§ What you have to do: Count up the lines in the listing below that hold "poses", and answer with the total alone.

§ Data provided:
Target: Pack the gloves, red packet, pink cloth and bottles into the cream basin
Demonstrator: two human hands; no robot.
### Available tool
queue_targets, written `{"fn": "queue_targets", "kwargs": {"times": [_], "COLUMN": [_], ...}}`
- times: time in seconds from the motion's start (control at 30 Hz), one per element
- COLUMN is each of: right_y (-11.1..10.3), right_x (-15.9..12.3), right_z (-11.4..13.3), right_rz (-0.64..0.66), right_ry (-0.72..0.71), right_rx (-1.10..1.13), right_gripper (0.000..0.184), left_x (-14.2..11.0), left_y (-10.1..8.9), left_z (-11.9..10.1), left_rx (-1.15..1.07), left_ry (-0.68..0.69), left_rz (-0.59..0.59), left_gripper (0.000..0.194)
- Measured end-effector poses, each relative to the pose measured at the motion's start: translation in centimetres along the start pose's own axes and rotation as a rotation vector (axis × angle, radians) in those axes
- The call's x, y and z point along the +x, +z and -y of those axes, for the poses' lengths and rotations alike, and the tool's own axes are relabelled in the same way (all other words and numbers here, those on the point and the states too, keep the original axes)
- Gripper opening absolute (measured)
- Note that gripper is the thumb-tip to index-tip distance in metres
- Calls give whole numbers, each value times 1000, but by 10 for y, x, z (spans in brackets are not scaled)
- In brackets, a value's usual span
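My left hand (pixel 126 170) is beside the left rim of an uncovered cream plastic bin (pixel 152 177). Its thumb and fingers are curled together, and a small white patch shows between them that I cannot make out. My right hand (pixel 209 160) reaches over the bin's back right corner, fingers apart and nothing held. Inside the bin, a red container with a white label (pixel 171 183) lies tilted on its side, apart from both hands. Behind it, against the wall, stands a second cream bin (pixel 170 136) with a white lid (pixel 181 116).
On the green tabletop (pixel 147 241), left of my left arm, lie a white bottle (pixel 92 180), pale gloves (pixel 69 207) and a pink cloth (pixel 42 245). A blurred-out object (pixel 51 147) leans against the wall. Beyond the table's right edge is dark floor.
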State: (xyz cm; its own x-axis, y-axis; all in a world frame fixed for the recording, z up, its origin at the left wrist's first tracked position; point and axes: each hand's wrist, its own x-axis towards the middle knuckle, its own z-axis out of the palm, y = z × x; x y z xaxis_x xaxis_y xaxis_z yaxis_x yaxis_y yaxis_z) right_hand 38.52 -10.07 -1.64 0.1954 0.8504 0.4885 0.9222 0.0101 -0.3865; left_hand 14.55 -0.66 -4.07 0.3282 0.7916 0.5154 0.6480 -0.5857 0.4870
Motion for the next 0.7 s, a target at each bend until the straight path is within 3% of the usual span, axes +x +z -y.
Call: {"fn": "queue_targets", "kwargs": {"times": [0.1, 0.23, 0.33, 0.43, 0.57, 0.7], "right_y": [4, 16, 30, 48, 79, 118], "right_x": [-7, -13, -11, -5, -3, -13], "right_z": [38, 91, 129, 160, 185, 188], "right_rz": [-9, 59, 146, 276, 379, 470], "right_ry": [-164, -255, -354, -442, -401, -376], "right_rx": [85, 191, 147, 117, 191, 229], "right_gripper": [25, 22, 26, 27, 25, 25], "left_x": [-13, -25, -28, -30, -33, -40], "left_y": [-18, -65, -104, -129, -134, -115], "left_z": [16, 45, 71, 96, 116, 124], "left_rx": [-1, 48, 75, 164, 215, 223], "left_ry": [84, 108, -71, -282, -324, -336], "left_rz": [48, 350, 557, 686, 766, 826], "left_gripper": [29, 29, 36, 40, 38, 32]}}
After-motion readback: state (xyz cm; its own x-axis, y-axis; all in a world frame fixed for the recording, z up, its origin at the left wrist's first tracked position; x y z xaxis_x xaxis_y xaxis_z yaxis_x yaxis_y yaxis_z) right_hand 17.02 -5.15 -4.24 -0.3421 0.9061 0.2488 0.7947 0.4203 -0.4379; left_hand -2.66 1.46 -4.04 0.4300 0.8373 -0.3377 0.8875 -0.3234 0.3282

§ Reply to the task: 2